A compute instance where you can run Apache Spark. This can be your local machine, docker, or a distributed system like Amazon EMR, Google Cloud's Dataproc, Azure HDInsight etc. This is a required step to register the table in HMS using a Spark client.
Clone the XTable™ (Incubating) repository and create the xtable-utilities_2.12-0.2.0-SNAPSHOT-bundled.jar by following the steps on the Installation page
This guide also assumes that you have configured the Hive Metastore locally or on EMR/Dataproc/HDInsight and is already running.

Steps

Running sync

Create my_config.yaml in the cloned Apache XTable™ (Incubating) directory.

targetFormat: HUDI
targetFormat: DELTA
targetFormat: ICEBERG

yaml
sourceFormat: DELTA|ICEBERG # choose only one
targetFormats:
  - HUDI
datasets:
  -
    tableBasePath: file:///path/to/source/data
    tableName: table_name

yaml
sourceFormat: HUDI|ICEBERG # choose only one
targetFormats:
  - DELTA
datasets:
  -
    tableBasePath: file:///path/to/source/data
    tableName: table_name
    partitionSpec: partitionpath:VALUE # you only need to specify partitionSpec for HUDI sourceFormat

yaml
sourceFormat: HUDI|DELTA # choose only one
targetFormats:
  - ICEBERG
datasets:
  -
    tableBasePath: file:///path/to/source/data
    tableName: table_name
    partitionSpec: partitionpath:VALUE # you only need to specify partitionSpec for HUDI sourceFormat

Note:

Replace with appropriate values for sourceFormat, tableBasePath and tableName fields.
Replace file:///path/to/source/data to appropriate source data path if you have your source table in S3/GCS/ADLS i.e.
- S3 - s3://path/to/source/data
- GCS - gs://path/to/source/data or
- ADLS - abfss://<container-name>@<storage-account-name>.dfs.core.windows.net/<path-to-data>

From your terminal under the cloned Apache XTable™ (Incubating) directory, run the sync process using the below command.

shell

java -jar xtable-utilities/target/xtable-utilities_2.12-0.2.0-SNAPSHOT-bundled.jar --datasetConfig my_config.yaml

Note:

At this point, if you check your bucket path, you will be able to see .hoodie or _delta_log or metadata directory with relevant metadata files that helps query engines to interpret the data as a Hudi/Delta/Iceberg table.

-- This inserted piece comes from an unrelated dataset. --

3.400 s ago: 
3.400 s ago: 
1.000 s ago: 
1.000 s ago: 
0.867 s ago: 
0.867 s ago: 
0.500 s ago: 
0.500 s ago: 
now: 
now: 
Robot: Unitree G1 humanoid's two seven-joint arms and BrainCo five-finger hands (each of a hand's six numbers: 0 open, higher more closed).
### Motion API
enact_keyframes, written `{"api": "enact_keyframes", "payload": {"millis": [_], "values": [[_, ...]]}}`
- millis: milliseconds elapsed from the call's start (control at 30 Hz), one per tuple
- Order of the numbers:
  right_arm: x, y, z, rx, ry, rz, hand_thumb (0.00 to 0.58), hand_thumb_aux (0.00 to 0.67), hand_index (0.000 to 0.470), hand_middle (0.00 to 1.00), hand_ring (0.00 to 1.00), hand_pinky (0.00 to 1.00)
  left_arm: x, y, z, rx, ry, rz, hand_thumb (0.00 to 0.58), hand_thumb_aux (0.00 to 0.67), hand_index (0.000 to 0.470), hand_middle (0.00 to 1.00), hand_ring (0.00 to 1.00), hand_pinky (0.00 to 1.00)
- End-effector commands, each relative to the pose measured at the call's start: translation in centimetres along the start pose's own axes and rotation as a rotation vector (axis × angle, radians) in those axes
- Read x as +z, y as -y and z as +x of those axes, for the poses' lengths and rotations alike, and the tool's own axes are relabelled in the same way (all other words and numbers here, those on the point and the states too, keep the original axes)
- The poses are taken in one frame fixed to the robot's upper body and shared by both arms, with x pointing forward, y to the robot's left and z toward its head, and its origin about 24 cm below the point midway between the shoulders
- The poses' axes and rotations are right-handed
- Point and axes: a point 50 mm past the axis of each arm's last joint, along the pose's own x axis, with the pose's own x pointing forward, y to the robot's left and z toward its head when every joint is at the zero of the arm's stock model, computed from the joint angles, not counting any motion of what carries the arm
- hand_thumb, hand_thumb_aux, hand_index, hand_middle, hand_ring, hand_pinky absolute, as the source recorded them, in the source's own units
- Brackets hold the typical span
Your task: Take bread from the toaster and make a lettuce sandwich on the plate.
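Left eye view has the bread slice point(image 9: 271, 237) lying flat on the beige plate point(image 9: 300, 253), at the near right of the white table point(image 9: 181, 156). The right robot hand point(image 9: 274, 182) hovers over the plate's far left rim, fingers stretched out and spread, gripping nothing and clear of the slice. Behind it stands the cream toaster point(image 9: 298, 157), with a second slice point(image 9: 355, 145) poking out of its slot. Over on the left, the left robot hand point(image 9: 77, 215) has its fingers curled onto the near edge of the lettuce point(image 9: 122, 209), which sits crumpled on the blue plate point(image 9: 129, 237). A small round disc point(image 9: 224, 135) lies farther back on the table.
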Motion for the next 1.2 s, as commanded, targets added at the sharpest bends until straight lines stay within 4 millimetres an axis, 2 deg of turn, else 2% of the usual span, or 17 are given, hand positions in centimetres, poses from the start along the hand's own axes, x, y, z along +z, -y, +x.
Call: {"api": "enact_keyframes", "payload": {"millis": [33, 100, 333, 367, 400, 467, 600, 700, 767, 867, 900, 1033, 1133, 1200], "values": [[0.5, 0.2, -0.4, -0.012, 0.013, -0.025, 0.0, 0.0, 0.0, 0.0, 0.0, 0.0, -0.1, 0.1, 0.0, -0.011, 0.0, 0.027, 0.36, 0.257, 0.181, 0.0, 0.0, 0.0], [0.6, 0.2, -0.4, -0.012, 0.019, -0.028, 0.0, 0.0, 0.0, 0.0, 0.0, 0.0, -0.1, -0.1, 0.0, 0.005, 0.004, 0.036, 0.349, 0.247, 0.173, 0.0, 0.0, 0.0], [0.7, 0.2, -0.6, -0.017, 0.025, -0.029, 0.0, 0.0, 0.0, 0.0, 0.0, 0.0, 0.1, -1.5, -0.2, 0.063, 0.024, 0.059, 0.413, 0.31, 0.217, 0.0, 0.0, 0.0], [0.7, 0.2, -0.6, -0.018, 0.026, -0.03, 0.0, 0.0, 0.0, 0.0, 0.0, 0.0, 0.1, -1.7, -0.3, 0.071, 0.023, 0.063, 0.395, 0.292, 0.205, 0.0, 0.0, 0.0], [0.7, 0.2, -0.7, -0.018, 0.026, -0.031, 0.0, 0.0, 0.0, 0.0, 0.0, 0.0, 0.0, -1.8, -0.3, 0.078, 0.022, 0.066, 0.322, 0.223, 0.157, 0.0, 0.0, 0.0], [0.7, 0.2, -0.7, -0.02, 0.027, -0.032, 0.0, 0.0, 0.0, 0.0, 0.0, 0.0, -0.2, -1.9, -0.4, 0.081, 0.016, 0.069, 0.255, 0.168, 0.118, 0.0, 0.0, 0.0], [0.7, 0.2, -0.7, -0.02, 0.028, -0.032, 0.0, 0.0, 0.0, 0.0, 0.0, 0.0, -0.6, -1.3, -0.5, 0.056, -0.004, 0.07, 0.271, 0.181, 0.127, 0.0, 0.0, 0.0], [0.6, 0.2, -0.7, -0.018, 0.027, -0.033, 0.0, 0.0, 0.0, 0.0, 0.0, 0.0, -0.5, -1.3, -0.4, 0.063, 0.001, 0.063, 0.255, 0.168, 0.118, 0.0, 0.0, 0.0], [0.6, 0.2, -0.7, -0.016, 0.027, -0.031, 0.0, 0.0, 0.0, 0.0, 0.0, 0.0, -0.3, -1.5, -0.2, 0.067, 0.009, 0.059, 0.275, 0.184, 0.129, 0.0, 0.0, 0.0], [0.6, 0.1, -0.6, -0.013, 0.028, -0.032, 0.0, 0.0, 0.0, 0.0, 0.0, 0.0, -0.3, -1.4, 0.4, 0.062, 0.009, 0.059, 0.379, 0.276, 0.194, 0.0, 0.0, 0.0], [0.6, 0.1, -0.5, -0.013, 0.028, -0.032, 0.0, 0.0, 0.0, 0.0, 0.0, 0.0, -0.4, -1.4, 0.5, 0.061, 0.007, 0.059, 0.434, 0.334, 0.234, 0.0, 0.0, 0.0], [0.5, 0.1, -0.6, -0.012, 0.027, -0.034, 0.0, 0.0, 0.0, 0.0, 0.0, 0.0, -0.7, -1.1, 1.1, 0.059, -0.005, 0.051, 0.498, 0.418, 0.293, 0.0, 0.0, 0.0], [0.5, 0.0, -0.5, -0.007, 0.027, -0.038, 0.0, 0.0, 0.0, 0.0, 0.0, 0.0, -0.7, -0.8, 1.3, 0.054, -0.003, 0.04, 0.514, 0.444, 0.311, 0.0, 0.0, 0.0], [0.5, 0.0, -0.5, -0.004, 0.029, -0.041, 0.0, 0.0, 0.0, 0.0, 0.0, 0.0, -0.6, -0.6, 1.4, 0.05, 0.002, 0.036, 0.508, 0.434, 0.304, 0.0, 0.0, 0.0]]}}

Register the target table in Hive Metastore

Now you need to register the Apache XTable™ (Incubating) synced target table in Hive Metastore.

targetFormat: HUDI
targetFormat: DELTA
targetFormat: ICEBERG

A Hudi table can directly be synced to the Hive Metastore using Hive Sync Tool and subsequently be queried by different query engines. For more information on the Hive Sync Tool, check Hudi Hive Metastore docs.

shell
cd $HUDI_HOME/hudi-sync/hudi-hive-sync

./run_sync_tool.sh  \
--jdbc-url <jdbc_url> \
--user <username> \
--pass <password> \
--partitioned-by <partition_field> \
--base-path <'/path/to/synced/hudi/table'> \
--database <database_name> \
--table <tableName>

Note:

Replace file:///path/to/source/data to appropriate source data path if you have your source table in S3/GCS/ADLS i.e.

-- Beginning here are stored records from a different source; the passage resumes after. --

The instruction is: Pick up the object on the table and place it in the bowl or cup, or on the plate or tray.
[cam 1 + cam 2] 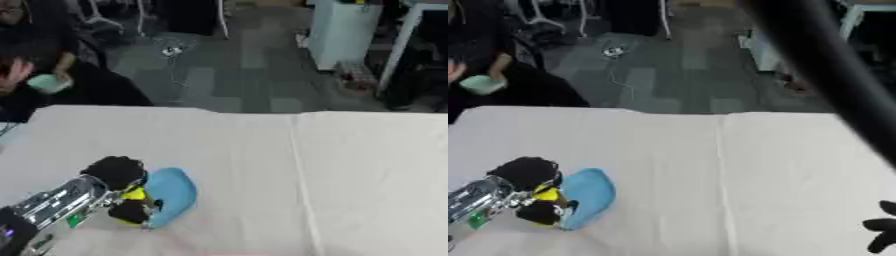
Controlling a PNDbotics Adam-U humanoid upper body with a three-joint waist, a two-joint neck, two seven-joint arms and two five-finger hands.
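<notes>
Left hand (122, 187) is curled against the left edge of a blue dish (171, 195), lying on the white surface (306, 175) near-left. A small yellow object (133, 194) is pinched in the fingers. Right hand (881, 232) is seen lower right, fingers spread.

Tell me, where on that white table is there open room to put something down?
Most of the table is bare: the whole middle and right side, from the blue dish across to the right hand showing at the lower right corner, and the far strip along the table's back edge. The only crowded spot is the lower left, where the left hand sits against the blue dish.
</notes>
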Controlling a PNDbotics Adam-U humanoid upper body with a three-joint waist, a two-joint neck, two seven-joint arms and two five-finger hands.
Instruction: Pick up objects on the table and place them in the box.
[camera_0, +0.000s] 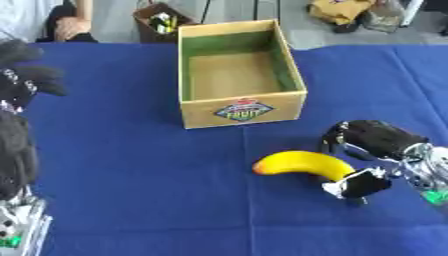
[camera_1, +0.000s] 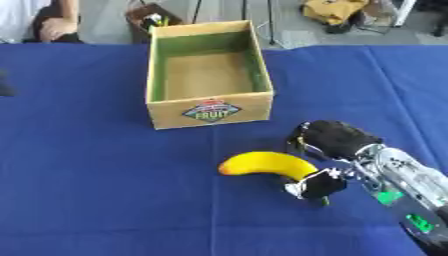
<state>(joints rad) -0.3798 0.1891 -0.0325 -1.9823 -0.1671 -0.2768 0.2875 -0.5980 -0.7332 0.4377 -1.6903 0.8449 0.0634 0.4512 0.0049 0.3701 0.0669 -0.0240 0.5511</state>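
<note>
Yellow banana (camera_0: 302, 165) — long axis left-right, tip leftward — right hand's (camera_0: 376, 142) fingers (camera_0: 359, 184) curled around its right end.

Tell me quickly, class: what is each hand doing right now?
Left hand: raised at the left edge, holding nothing; fingers cannot be told.
Right hand: thumb and fingers curled round the end of the banana on the blue table.
</note>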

S3 - s3://path/to/source/data
GCS - gs://path/to/source/data or
ADLS - abfss://<container-name>@<storage-account-name>.dfs.core.windows.net/<path-to-data>

Now you will be able to query the created table directly as a Hudi table from the same spark session or using query engines like Presto and/or Trino. Check out the guides for querying the Apache XTable™ (Incubating) synced tables on Presto or Trino query engines for more information.

sql
SELECT * FROM <database_name>.<table_name>;

shell
spark-sql --packages io.delta:delta-core_2.12:2.0.0 \
--conf "spark.sql.extensions=io.delta.sql.DeltaSparkSessionExtension" \
--conf "spark.sql.catalog.spark_catalog=org.apache.spark.sql.delta.catalog.DeltaCatalog" \
--conf "spark.sql.catalogImplementation=hive"

In the spark-sql shell, you need to create a schema and table like below.

sql
CREATE SCHEMA delta_db;

CREATE TABLE delta_db.<table_name> USING DELTA LOCATION '/path/to/synced/delta/table';

Note:

Replace file:///path/to/source/data to appropriate source data path if you have your source table in S3/GCS/ADLS i.e.

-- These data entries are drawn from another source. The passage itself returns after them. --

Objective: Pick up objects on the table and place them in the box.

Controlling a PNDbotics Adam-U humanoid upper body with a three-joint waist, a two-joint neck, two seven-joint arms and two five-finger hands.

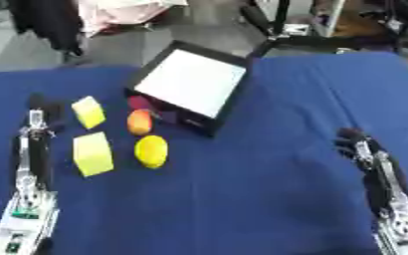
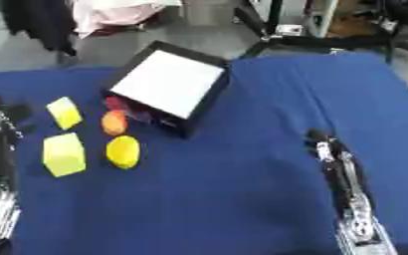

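The black box (image 1: pixel 190 82) with its white inside sits tilted at the far centre of the blue table (image 1: pixel 268 199). Just left of it lie 2 yellow blocks (image 1: pixel 88 111) (image 1: pixel 93 153), a yellow lemon-like fruit (image 1: pixel 151 151), an orange fruit (image 1: pixel 139 121) and a dark red thing (image 1: pixel 140 102), perhaps another fruit. The left hand (image 1: pixel 40 112) hangs near the far block, the right hand (image 2: pixel 322 142) well apart at right; whether either is released or clenched, I cannot tell. The round fruits crowd together, so a reach for 1 may nudge its neighbour rolling, or bump the box wall

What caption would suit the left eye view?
Both hands rest on the blue table beside yellow blocks, fruit and the box.
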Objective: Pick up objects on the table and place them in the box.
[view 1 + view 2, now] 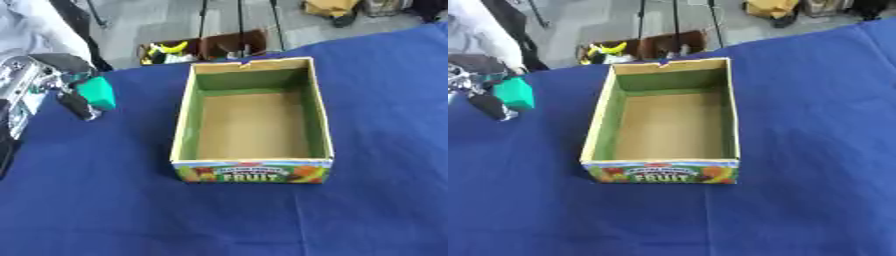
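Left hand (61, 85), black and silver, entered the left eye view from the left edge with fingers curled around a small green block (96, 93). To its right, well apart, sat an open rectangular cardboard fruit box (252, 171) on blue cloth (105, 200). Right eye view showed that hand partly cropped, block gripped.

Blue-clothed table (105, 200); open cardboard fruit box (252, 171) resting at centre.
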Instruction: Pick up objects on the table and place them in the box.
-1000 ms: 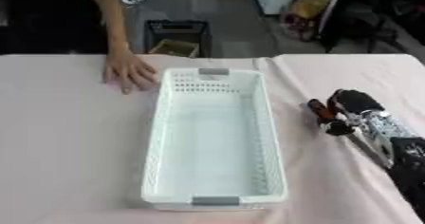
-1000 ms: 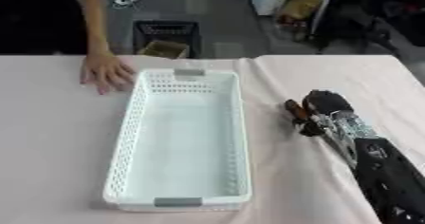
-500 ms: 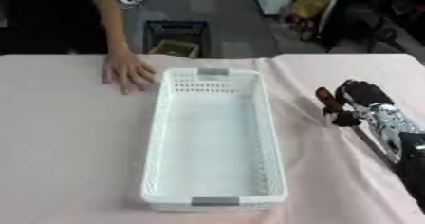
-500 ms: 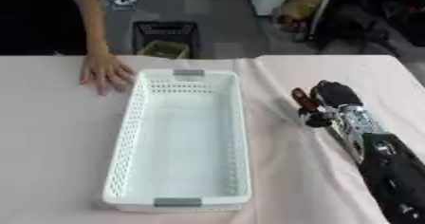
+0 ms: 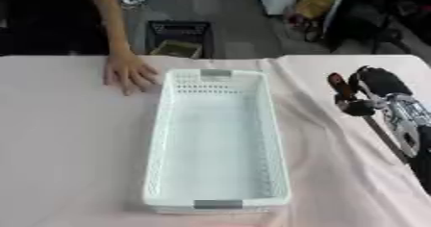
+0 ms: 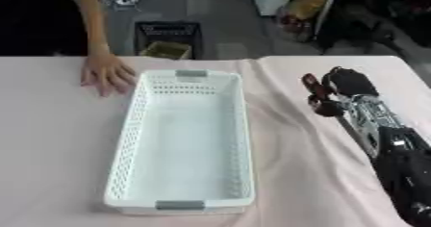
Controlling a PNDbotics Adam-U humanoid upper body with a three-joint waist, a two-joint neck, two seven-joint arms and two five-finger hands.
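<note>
Right of white box [image 5: 217, 139], right hand [image 5: 370, 89].

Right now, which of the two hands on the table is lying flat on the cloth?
The person's bare hand, by the far left corner of the white basket, lies flat with fingers spread. The right robot hand, right of the basket, is curled instead.

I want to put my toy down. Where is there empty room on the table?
The biggest bare stretch of the pink table lies left of the white box, below the person's hand. Inside the box is bare too. A narrower strip runs between the box and the robot's right hand; that side is more crowded, since the arm lies there.
</note>
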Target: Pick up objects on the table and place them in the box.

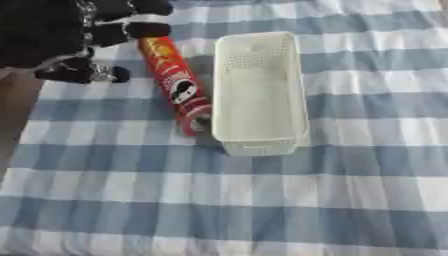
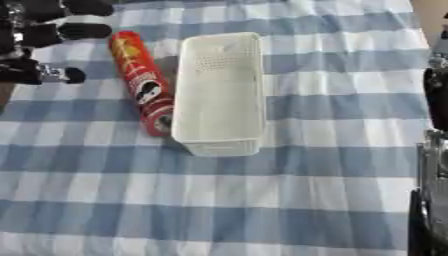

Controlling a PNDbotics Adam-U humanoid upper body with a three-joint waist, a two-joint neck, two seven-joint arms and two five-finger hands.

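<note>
Hovering at the far end of the red chip can point(image 1: 179, 85), the left hand point(image 1: 66, 37) has fingers spread and grips nothing, likely lining up a grasp. Can lies on its side on the checked cloth point(image 1: 219, 200), touching the white box's point(image 1: 258, 92) left wall; box empty. Right arm point(image 2: 433, 150) shows right of the box, hand state can't tell.

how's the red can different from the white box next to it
The red can is a closed cylinder with printed graphics, lying on its side; the white box is a plain open-topped rectangular basket with perforated walls, standing upright and empty. The can is narrower than the box. The can's far end lies by the left hand; the box has no hand near it. Both rest lengthwise, side by side, on the checked cloth.
</note>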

S3 - s3://path/to/source/data
GCS - gs://path/to/source/data or
ADLS - abfss://<container-name>@<storage-account-name>.dfs.core.windows.net/<path-to-data>

Now you will be able to query the created table directly as a Delta table from the same spark session or using query engines like Presto and/or Trino. Check out the guides for querying the Apache XTable™ (Incubating) synced tables on Presto or Trino query engines for more information.

sql
SELECT * FROM delta_db.<table_name>;

shell
spark-sql --packages org.apache.iceberg:iceberg-spark-runtime-3.2_2.12:1.2.1 \
--conf "spark.sql.extensions=org.apache.iceberg.spark.extensions.IcebergSparkSessionExtensions" \
--conf "spark.sql.catalog.spark_catalog=org.apache.iceberg.spark.SparkSessionCatalog" \
--conf "spark.sql.catalog.spark_catalog.type=hive" \
--conf "spark.sql.catalog.hive_prod=org.apache.iceberg.spark.SparkCatalog" \
--conf "spark.sql.catalog.hive_prod.type=hive"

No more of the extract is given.